Claudel accuse ses personnages de nihilisme. Avait-il lu Nietzsche ? Si oui, il aurait dû savoir que le christianisme au nom duquel il les juge est le premier nihilisme : négation des valeurs de vie au profit d’un monde imaginaire post-mortem. Tout penseur de la décadence ou de l’effondrement de la France est un nihiliste qui s’ignore, un être qui rejette, par peur, les mouvements profonds de la vie. La passion créatrice de Camille faisait-elle peur à Paul ? À ce sombre tableau s’ajoute dans la pièce une certaine ambiguïté envers les juifs. Après avoir salué l’arrivée de Pétain au pouvoir en 1940, l’écrivain catholique s’est scandalisé du sort fait aux juifs… en tant que représentants d’une religion « sœur aînée de l’Église » ! Mais en faisant de Sichel une juive amorale et de son père un juif qui rachète au poids la croix en bronze que Sygne de Coûfontaine avait faite couler, Claudel ne reproduit-il pas les stigmates antisémites de son époque en les projetant sous la Restauration ? Pourquoi des personnages juifs dans un drame dont le sujet central est le déclin des valeurs chrétiennes remplacées par la valeur d’échange ? Allons pus loin : pourquoi monter Le pain dur aujourd’hui ? Précisément pour toutes ces raisons ! Dénoncer la corruption par l’argent est d’une actualité patente. Montrer que le point de vue de cette dénonciation n’est jamais neutre est d’un plus grand intérêt encore. Elle peut se produire sur une base idéologique plus dangereuse que l’argent lui-même qui n’est qu’un moyen et non une fin. En lui-même, il n’est ni moral ni immoral, seule la valeur des actes et des paroles compte.
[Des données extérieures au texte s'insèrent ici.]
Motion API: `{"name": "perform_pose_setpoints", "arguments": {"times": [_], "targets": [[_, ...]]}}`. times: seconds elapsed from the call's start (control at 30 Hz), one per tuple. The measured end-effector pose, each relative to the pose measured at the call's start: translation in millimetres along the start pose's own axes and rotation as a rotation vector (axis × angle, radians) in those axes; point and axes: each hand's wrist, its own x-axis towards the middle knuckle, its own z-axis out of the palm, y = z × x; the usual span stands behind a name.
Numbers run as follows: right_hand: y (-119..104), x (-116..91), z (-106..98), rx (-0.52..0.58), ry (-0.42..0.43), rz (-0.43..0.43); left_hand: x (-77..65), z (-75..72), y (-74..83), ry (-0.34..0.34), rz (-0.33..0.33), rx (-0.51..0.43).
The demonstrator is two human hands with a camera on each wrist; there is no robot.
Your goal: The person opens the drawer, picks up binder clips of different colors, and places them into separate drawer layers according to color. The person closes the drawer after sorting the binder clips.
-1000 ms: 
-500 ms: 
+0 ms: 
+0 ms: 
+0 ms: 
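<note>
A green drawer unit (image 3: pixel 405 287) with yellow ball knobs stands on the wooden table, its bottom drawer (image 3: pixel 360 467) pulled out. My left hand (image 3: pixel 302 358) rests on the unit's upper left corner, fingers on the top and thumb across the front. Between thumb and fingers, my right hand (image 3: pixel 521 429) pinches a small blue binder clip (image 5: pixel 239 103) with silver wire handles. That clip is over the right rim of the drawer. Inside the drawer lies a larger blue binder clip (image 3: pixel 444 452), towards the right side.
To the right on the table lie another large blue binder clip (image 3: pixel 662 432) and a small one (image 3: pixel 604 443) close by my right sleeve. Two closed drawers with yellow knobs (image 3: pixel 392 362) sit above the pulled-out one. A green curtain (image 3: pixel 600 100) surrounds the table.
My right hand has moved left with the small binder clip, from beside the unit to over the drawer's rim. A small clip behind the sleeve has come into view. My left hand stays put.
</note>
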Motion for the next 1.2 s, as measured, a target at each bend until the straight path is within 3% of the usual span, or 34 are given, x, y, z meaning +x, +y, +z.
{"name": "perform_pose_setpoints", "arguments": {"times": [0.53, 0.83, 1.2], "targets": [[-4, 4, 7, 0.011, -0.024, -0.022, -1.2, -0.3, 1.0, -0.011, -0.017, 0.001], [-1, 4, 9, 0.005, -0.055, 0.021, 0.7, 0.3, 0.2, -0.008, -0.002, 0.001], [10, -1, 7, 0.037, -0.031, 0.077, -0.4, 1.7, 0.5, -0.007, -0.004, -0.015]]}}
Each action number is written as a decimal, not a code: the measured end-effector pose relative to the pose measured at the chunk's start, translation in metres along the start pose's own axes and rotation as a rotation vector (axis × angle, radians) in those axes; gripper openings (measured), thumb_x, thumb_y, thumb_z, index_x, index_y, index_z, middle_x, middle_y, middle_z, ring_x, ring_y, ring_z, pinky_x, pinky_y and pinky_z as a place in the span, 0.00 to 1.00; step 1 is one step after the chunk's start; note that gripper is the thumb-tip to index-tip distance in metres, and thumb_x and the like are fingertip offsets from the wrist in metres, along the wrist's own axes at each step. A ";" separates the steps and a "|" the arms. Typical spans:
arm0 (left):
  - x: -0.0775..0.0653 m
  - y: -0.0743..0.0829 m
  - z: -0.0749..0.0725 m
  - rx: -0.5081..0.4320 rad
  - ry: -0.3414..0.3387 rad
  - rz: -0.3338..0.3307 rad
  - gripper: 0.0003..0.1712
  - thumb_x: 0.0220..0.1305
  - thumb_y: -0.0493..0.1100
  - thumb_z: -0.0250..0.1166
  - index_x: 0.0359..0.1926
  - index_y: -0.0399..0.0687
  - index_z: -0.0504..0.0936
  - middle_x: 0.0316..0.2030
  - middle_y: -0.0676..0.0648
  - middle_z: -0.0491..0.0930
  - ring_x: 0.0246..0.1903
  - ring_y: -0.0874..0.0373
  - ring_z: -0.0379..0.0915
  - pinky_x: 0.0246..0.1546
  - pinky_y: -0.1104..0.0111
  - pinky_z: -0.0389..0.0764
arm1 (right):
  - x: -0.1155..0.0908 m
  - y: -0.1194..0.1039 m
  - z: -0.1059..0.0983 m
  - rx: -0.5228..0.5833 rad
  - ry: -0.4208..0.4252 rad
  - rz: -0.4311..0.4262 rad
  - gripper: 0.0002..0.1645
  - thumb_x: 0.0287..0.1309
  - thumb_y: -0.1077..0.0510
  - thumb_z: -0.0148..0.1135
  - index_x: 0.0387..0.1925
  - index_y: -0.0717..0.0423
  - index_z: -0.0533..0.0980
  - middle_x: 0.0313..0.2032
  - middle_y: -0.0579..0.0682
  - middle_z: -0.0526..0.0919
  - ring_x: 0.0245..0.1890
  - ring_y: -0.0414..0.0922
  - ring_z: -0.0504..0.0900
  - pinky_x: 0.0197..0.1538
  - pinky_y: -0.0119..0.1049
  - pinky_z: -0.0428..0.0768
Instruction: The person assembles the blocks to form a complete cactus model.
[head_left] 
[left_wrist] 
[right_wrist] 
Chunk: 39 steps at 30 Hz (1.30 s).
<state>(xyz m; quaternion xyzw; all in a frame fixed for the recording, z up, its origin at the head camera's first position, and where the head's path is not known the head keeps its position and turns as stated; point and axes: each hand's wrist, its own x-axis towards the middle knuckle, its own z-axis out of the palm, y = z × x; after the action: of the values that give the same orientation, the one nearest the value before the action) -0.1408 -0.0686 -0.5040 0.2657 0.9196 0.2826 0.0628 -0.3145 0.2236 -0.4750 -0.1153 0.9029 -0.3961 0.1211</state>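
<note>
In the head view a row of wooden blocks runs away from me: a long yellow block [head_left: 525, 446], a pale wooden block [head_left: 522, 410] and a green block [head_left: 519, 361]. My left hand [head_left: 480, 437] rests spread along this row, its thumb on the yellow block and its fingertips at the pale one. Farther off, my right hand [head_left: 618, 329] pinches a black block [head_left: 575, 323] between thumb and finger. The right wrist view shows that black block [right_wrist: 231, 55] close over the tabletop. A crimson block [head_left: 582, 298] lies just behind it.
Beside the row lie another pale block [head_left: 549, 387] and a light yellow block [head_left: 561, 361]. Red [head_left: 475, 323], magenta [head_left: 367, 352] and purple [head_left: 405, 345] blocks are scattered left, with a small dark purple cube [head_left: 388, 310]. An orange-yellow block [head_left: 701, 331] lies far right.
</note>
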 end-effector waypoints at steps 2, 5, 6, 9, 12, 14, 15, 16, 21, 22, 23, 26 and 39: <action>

La mise en scène, en décor et en costumes (il faut en parler ainsi) de Salomé Broussky est remarquable par sa précision, son inventivité et son audacieuse distanciation. Claudel comparait sa pièce à une partie de tarot, elle a forcé le trait et conçu les personnages comme des figures de jeu de cartes en les habillant, de manière panachée, aux trois couleurs primaires des têtes : jaune or, bleu roi et rouge vermillon. Du coup, c’est bien à une partie de poker menteur (plus que de tarot) que nous assistons. À part la jeune polonaise, personne n’en sort vraiment indemne et seul l’argent triomphe. Claudel en a fait, volontairement ou non, un personnage ou un fétiche… Louis-Philippe lui-même est présent en fond de scène dans une quadruple image trichromatique à la Warhol. Le jeu talentueux et serré des acteurs, Marilou Aussilloux (Lumir), Daniel Martin (Turelure et Ali), Sarah Jane Sauvegrain (Sichel) et Étienne Galharague (Louis) est travaillé dans le sens d’une accentuation distanciée de la langue claudélienne certes très littéraire mais aussi abrupte et parfois tissée de haine.

Au moment où la société française, trop ignorante de son passé, cède aisément à des manipulations visant à s’en servir à des fins sordides, il était urgent moralement et peut-être utile politiquement de remonter Le pain dur.